# BRIEF:
Reproduce nothing but the closing run of lines: the line with "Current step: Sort" and each line that follows it to the end of the data.

# INFORMATION SUPPLIED:
....

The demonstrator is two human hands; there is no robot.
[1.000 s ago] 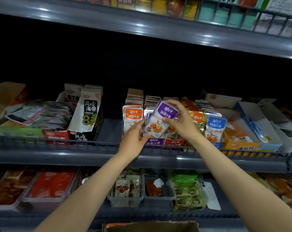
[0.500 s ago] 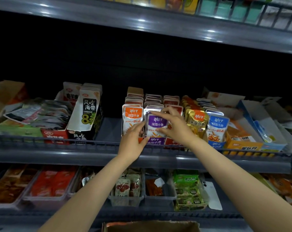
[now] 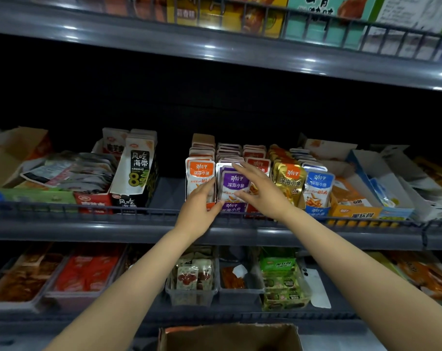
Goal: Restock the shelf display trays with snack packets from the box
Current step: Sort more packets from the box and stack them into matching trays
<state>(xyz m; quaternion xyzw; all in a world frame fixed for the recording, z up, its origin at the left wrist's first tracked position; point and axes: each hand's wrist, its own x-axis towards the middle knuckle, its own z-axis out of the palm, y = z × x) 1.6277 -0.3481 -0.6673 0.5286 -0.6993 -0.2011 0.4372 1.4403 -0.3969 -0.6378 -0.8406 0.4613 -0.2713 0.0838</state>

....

# YOUR RESPONSE:
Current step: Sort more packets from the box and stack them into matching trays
<state>(xyz m; quaternion xyzw; all in a world frame fixed for the recording, z up, its origin at the left wrist's first tracked position; point and axes: each hand's wrist, its own x-axis towards the middle knuckle, its own z-axis out of the palm, y = z × x) 1.6277 -0.3481 -0.6673 0.5286 -0.6993 -0.2011 0.4372 1.4403 -0.3969 -0.6378 -0.8406 0.4613 -0.2713 0.0838</state>

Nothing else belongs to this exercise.